Comments: 0 | Likes: 0 | Current Price: ₹ 227.95


EQUITY RESEARCH: SATIN CREDITCARE NETWORK

One of the biggest companies in the MFI sector, SCNL has a broad regional reach. Through subsidiaries, the corporation entered the MSME and home finance segments, which might stimulate development despite weaker asset quality. Additionally, by diversifying geographically, it is lowering its risk. A reliable source of additional income is growing for Indusind Bank's BC (Banking Correspondent) business.


SATIN CREDITCARE NETWORK

ABOUT

  • Satin Creditcare Network is one of India's largest Microfinance Institutions (MFIs) based in Gurugram with a significant presence in North India. Urban merchants were the target audience when it first began offering loans and savings services in 1990.
  • In 1998, it registered with the RBI as an NBFC, and in 2013, it changed its status to an NBFC-MFI.
  • Taraashna Financial Services Limited (TFSL), Satin Housing Finance Limited (SHFL), and Satin Finserv Limited (SFL) are the other three subsidiaries of SCNL (SFL). For four Banks/FIs, TFSL serves as a business correspondent. Through its subsidiary TSL, SCNL provides a wide range of financial products geared toward financial inclusion in the MFI and Non-MFI segments. Even though it operates in 23 states, most of its operations are in UP, Bihar, MP, and Punjab thanks to a network of 1031 branches.
  • In order to provide economically active women in rural and semi-urban regions with access to microcredit without the need for collateral, SCNL's operation is primarily based on the joint liability group model of lending (JLG Model) service companies. The field team of SCNL arranges its clients into specialized groups and offers Compulsory Group Training (CGT). After the training, a Group Recognition Test (GRT) is administered; passing this test results in the extension of credit.

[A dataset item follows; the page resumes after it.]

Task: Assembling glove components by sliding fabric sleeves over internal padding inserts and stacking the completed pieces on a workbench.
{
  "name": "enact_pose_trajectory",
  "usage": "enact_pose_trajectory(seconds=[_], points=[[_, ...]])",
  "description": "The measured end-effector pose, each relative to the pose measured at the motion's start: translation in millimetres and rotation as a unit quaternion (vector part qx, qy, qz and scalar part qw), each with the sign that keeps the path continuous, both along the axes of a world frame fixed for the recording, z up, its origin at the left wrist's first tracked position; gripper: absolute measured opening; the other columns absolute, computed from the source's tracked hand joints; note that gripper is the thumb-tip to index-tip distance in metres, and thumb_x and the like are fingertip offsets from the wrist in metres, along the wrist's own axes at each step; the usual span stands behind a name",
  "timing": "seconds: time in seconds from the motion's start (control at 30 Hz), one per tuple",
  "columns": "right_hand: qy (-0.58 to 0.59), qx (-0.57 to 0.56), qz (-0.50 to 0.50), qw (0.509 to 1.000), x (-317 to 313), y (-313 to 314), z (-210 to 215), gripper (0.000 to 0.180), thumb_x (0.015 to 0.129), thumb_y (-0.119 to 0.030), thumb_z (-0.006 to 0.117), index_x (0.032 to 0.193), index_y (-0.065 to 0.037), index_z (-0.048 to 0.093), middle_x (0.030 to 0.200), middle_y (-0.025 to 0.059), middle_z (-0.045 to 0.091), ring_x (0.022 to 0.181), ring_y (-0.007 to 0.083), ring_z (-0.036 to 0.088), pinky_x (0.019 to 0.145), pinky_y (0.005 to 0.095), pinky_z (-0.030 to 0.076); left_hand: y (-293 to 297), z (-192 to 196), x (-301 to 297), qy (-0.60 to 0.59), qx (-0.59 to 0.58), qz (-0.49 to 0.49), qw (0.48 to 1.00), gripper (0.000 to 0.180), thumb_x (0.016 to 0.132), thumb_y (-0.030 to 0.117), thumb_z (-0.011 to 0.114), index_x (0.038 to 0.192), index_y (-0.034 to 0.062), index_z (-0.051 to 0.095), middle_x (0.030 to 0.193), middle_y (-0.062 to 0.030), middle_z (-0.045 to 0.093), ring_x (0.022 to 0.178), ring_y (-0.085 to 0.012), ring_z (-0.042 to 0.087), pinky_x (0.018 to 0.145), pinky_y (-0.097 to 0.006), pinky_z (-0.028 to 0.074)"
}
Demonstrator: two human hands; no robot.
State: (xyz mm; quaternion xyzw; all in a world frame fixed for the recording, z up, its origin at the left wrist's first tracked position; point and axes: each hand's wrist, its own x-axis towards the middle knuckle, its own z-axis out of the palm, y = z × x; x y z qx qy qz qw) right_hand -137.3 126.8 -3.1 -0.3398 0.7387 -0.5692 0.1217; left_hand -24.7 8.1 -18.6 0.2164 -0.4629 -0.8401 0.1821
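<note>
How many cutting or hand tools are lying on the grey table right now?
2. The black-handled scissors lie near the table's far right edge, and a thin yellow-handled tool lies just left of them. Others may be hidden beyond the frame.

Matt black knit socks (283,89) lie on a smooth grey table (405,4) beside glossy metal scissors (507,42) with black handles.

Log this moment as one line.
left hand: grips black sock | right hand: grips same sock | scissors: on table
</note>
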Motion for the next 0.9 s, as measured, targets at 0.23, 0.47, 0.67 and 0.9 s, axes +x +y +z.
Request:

Due to the model's reliance on the idea of social collateral, the company does not demand any security in order to advance loans to customers. When the company began its group lending operation in 2008, it used the JLG model, which made up 94.5% of its portfolio as of March 31, 2022.
  • MSME loans made up the remaining AUM at that time. MSME loans comprise corporate loans to other MFIs of Rs 3-10 CR and unsecured loans with a ticket size of Rs 1–10 lakh for a term of 1–10 years. 23 states and UTs, including Uttar Pradesh, Madhya Pradesh, Bihar, Punjab, Delhi-NCR, Uttarakhand, Rajasthan, Haryana, Chandigarh, Jammu & Kashmir, Maharashtra, Chhattisgarh, Jharkhand, Himachal Pradesh, West Bengal, Gujarat, Odisha, Assam, Karnataka, Meghalaya, Tripura, Sikkim, and Pondicherry, are where SCNL's operations are Approximately 25.4 lakh active borrowers (JLG and MSME) with a total AUM of Rs 6,409cr (including BC book for IndusInd of Rs 60cr and allocated portfolio of Rs 1,204cr) were SCNL's borrowers as of March 31, 2022.

SHAREHOLDING PATTERN

BUSINESS HIGHLIGHTS

  • INDIA'S GVA CONTRIBUTION FROM MICROFINANCE IS LIKELY TO INCREASE:

According to research by the National Council of Applied Economic Research, the microfinance industry contributed roughly 2% of India's gross value added (GVA), while the overall contribution of the entire financial industry was about 5.5% in 2018–19. (NCAER). With all its forward and backward connections and the ability to generate jobs, it was stated that the microfinance sector makes a substantial contribution to the economy.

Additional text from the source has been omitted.